ACTIVITY: Only the lines from the line containing "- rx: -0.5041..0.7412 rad" to the end of the entries should be repeated, exactly as they appear.

TASK DATA:
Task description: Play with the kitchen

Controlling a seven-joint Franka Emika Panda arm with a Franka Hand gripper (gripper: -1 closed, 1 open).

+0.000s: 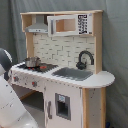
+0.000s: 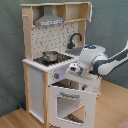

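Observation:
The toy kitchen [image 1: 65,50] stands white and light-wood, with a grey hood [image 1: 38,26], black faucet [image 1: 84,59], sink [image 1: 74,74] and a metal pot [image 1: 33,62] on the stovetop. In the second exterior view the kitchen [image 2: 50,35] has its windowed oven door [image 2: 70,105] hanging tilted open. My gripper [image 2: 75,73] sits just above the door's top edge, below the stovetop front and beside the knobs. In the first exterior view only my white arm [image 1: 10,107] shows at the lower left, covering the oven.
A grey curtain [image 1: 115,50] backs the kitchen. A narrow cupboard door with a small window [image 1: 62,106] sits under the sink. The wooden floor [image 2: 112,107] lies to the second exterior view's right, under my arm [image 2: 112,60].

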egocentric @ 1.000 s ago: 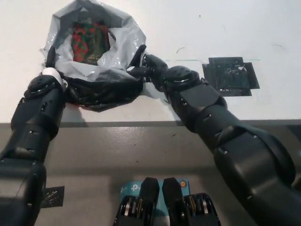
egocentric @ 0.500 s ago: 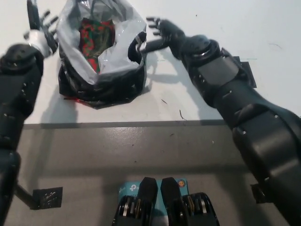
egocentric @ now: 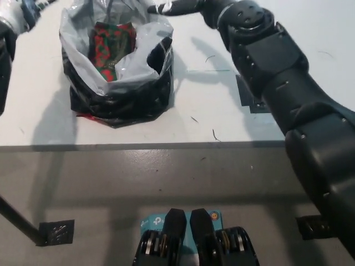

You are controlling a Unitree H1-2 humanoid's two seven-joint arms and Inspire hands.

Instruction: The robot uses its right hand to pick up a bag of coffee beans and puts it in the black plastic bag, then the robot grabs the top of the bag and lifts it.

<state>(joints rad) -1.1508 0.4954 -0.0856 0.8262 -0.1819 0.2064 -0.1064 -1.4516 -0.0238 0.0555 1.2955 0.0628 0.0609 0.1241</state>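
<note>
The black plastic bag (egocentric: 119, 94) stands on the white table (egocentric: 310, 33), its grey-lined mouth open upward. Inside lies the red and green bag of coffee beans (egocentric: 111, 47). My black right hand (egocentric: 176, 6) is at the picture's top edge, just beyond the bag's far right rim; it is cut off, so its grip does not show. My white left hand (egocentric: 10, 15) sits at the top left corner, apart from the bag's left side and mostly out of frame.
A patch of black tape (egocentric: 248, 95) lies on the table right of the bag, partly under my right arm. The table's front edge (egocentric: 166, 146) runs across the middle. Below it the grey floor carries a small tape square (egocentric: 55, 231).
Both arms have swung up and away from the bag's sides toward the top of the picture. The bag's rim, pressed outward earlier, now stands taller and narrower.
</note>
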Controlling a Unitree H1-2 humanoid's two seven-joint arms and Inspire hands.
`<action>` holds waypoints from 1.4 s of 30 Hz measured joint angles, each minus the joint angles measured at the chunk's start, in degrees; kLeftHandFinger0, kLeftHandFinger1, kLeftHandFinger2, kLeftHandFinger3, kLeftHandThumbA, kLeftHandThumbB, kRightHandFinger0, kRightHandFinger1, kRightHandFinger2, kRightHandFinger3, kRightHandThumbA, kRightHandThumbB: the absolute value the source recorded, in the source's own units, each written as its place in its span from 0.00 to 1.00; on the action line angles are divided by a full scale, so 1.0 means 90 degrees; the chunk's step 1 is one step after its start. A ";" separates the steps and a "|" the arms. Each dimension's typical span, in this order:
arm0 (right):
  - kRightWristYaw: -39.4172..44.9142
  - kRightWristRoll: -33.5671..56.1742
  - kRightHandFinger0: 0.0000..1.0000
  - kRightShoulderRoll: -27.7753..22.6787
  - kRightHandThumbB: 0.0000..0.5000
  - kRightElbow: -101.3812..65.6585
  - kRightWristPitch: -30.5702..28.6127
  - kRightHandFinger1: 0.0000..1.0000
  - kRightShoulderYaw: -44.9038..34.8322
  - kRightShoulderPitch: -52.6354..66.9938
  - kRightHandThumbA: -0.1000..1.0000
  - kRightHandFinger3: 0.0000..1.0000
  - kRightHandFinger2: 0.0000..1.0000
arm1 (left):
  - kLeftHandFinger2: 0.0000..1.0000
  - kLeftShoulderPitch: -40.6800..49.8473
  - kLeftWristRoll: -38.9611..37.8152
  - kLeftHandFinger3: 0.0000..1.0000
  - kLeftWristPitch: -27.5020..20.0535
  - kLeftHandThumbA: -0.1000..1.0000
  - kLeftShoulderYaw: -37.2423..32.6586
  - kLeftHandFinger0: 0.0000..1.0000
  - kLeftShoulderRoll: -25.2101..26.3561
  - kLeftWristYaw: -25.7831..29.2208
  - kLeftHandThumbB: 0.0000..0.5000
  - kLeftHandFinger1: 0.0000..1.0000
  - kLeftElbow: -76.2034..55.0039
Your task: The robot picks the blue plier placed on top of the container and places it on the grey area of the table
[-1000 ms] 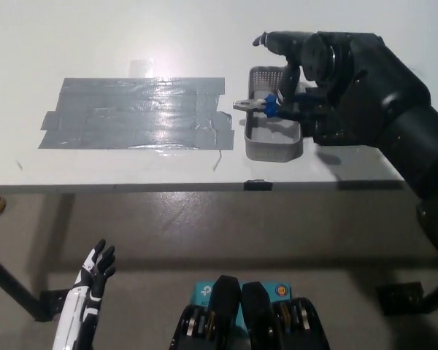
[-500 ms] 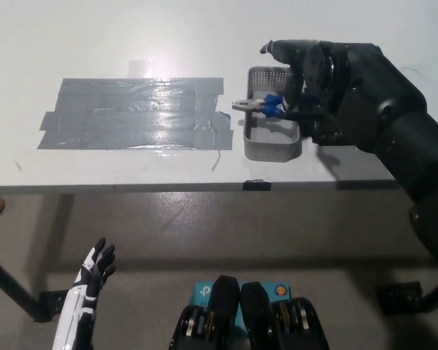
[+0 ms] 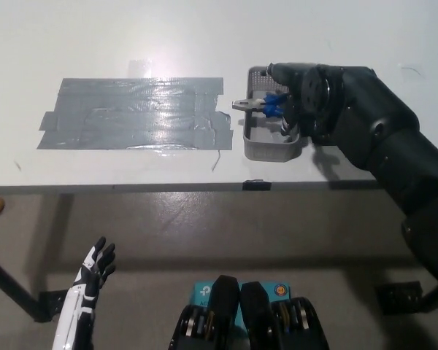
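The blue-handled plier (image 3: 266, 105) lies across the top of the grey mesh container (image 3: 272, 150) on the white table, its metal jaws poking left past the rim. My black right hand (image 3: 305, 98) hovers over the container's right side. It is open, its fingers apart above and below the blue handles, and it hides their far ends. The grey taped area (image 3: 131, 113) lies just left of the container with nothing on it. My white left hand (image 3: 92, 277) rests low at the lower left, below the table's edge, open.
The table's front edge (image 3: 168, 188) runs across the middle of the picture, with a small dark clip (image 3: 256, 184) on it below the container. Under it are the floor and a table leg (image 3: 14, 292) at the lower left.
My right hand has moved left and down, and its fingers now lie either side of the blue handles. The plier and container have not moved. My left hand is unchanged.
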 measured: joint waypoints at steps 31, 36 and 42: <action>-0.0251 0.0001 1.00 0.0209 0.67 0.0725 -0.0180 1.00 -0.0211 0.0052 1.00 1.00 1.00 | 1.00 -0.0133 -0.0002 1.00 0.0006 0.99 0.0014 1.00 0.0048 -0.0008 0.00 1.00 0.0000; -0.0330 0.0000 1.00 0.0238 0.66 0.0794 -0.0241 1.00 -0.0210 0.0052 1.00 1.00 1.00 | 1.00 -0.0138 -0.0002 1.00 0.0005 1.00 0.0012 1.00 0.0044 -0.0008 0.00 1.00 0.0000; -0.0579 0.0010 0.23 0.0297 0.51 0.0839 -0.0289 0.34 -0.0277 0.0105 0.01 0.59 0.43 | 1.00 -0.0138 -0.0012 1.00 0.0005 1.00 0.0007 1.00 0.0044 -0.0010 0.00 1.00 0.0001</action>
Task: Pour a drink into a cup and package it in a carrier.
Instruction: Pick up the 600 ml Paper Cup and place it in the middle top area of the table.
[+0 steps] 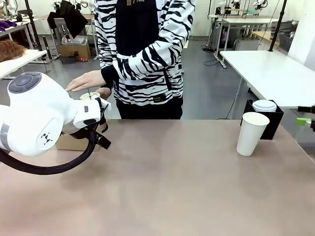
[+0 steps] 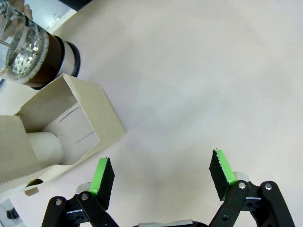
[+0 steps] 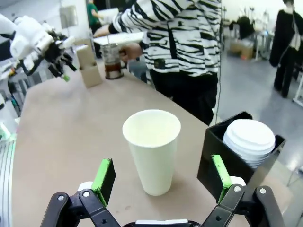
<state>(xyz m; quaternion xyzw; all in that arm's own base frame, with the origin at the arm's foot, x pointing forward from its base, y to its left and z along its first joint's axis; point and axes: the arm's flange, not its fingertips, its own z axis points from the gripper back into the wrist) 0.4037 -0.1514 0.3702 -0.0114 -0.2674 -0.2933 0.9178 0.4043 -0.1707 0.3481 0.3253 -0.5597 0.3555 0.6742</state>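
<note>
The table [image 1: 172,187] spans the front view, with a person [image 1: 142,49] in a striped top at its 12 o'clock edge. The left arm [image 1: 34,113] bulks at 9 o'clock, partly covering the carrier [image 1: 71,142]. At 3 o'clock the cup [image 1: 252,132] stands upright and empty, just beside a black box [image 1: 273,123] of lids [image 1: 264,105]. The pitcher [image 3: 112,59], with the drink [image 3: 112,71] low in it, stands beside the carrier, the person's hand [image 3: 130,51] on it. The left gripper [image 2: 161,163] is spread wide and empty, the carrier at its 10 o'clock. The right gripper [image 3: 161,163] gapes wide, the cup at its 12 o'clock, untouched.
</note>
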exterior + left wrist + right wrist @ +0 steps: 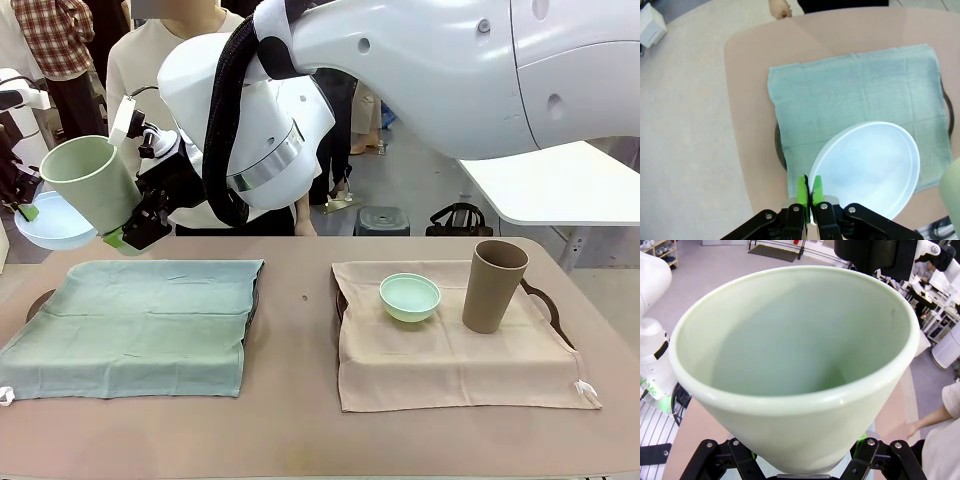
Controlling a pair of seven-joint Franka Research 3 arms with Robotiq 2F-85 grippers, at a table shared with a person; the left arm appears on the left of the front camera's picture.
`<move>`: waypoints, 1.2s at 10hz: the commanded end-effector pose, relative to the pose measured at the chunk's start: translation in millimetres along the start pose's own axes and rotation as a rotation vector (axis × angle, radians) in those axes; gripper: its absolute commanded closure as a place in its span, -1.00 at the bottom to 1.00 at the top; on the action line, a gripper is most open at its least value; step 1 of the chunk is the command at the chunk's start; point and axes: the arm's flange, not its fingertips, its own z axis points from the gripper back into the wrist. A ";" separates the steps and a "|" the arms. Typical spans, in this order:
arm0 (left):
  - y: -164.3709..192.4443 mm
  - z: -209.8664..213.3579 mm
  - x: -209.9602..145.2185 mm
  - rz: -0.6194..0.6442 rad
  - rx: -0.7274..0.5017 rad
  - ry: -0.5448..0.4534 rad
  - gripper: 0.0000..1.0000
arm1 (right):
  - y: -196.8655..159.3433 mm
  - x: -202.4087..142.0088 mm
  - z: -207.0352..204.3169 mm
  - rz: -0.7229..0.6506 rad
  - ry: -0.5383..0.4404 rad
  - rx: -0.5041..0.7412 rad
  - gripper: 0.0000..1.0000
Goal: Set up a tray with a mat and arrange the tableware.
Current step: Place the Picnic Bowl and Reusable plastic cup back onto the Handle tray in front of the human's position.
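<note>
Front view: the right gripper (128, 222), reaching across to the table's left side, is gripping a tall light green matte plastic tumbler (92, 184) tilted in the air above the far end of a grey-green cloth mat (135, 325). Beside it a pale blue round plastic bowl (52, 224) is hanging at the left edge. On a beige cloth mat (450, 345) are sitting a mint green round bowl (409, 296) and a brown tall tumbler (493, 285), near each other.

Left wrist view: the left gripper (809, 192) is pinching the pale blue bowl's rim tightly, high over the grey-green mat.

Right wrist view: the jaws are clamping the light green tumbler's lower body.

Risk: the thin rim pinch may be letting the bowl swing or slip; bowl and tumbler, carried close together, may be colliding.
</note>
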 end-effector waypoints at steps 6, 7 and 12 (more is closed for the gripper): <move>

SOLUTION FOR THIS TASK:
  - rx: -0.5041..0.7412 rad
  - gripper: 0.0000..1.0000
Goal: Set up a tray with a mat and arrange the tableware.
Current step: Place the Picnic Bowl and Reusable plastic cup back onto the Handle tray in front of the human's position.
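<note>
Front view: the right gripper (128, 222), reaching across to the table's left side, is gripping a tall light green matte plastic tumbler (92, 184) tilted in the air above the far end of a grey-green cloth mat (135, 325). Beside it a pale blue round plastic bowl (52, 224) is hanging at the left edge. On a beige cloth mat (450, 345) are sitting a mint green round bowl (409, 296) and a brown tall tumbler (493, 285), near each other.

Left wrist view: the left gripper (809, 192) is pinching the pale blue bowl's rim tightly, high over the grey-green mat.

Right wrist view: the jaws are clamping the light green tumbler's lower body.

Risk: the thin rim pinch may be letting the bowl swing or slip; bowl and tumbler, carried close together, may be colliding.
</note>
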 end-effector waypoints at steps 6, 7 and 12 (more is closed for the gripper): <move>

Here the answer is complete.